**Exercise brief**
Stopping at the line that holds "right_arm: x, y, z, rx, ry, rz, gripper", repeat the lines below exactly, starting from the very first and including that final line.

Records excerpted from a collection
BEGIN

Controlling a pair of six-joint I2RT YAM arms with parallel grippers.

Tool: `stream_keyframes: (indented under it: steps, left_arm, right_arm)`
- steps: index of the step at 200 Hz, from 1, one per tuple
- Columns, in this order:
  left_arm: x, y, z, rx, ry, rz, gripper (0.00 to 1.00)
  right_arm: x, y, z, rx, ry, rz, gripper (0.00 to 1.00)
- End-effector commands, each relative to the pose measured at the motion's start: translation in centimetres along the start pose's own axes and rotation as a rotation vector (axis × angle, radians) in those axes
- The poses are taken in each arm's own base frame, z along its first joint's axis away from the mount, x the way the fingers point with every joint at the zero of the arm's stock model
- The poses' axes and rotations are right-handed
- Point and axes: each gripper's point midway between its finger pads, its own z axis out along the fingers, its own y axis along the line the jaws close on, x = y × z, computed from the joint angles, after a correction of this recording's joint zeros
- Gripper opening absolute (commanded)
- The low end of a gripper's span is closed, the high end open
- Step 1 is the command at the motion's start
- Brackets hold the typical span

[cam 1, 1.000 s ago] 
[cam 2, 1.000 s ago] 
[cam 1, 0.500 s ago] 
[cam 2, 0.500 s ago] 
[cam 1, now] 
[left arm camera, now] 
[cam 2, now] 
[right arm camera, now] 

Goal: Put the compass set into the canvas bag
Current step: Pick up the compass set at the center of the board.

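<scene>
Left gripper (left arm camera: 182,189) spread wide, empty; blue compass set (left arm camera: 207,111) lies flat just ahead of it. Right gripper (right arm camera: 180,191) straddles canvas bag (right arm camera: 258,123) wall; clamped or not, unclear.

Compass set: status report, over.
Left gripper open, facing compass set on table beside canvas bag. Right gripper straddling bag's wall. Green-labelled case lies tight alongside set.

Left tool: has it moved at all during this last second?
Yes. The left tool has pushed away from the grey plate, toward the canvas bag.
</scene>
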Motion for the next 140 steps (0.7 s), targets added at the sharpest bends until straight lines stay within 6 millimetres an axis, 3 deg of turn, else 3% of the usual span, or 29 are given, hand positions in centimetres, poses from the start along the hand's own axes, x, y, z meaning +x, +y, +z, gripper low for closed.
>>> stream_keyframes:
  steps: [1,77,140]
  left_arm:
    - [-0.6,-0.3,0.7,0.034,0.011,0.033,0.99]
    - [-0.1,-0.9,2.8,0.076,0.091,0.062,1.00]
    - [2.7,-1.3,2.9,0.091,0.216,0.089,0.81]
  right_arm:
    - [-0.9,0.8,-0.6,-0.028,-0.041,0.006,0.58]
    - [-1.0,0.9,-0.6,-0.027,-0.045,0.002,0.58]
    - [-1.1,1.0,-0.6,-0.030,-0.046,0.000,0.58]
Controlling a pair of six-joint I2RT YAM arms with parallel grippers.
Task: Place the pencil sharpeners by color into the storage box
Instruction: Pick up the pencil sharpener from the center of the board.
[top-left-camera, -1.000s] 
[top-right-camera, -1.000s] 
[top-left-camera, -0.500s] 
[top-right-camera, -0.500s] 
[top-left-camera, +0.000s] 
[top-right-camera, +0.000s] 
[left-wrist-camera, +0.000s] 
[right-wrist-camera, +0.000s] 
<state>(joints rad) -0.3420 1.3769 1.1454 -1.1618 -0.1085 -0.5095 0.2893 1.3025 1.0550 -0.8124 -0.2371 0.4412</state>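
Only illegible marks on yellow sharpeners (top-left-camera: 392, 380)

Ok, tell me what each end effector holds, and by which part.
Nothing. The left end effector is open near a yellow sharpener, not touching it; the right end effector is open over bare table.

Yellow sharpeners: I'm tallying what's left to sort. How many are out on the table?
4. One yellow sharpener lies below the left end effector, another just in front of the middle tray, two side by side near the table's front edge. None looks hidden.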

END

**Answer box**
Controlling a pair of six-joint I2RT YAM arms with parallel grippers.

Tool: `stream_keyframes: (indented under it: steps, left_arm, right_arm)`
- steps: index of the step at 200 Hz, from 1, one per tuple
- Columns, in this order:
  left_arm: x, y, z, rx, ry, rz, gripper (0.00 to 1.00)
  right_arm: x, y, z, rx, ry, rz, gripper (0.00 to 1.00)

This concludes the answer.